Secondly, the quality of housing stock has deteriorated. For many people, owning a home did not mean they had the funds to maintain it. According to research by Cedos think tank in 2019, almost half of Ukrainian families spent 20 to 40% of their income on utilities. And while buildings constructed during the Soviet era were in urgent need of reconstruction, neither homeowners nor the central government had sufficient resources to carry out refurbishment works.

Finally, Ukrainian policymakers have mostly ignored the private rental sector. Before the war, at least 8% of people rented an apartment in big Ukrainian cities. Private landlords controlled the rental market, and the state did little to introduce any regulations to protect tenants.

Future change

When the war ends, the housing sector in Ukraine will require change. We will need policies to reflect and guide those transformations.

The tenure structure might be different. The percentage of private renters is likely to increase, and decision-makers will no longer be able to ignore the rental sector. The first step would be to ban evictions during martial law. Such a ban could be difficult to implement, but could provide additional pressure on landlords to obey the law. The introduction of rent control mechanisms, such as a rent freeze, would make speculation over rental prices not only unjust, but illegal.

There are also questions regarding the rebuilding of damaged housing stock. How will it be done? Who will finance the process? The Ukrainian government has already started to gather information about destroyed property through the Ukrainian online state services application, Diia. As of 14 April, there were over 76,000 requests for help over destroyed property. Parliamentarians have drafted a law for a compensation procedure. For now, the plan is to rebuild everything and reestablish private ownership.

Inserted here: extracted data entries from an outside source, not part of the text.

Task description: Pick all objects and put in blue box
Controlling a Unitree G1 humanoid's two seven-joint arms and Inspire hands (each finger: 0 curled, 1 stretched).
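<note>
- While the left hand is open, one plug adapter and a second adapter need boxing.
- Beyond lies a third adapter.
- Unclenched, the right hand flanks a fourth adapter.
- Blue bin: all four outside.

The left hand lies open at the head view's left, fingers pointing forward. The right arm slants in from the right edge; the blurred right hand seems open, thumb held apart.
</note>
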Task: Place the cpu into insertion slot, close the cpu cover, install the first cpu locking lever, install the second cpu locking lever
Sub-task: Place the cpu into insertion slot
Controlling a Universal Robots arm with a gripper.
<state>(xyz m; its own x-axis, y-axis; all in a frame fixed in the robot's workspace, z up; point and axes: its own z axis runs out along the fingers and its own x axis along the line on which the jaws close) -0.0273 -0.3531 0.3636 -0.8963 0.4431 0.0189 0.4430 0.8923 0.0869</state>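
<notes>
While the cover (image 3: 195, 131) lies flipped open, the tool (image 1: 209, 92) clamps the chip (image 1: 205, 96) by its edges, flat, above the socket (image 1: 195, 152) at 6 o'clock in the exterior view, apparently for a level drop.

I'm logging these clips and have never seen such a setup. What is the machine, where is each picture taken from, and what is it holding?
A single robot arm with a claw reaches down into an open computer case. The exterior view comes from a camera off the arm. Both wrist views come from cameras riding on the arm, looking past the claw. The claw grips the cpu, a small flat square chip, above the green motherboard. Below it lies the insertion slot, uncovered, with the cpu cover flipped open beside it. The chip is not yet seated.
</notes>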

Irrespective of this, Ukraine needs to expand its state-owned housing stock. One possible way to do this is to reconstruct at least some percentage of residential buildings as state-owned housing. This might prove to be a more resilient housing policy in the long term – equipping Ukraine with accommodation that could be used during another war or natural disaster – and finally transfer the costly burden of maintaining buildings from the public to the state.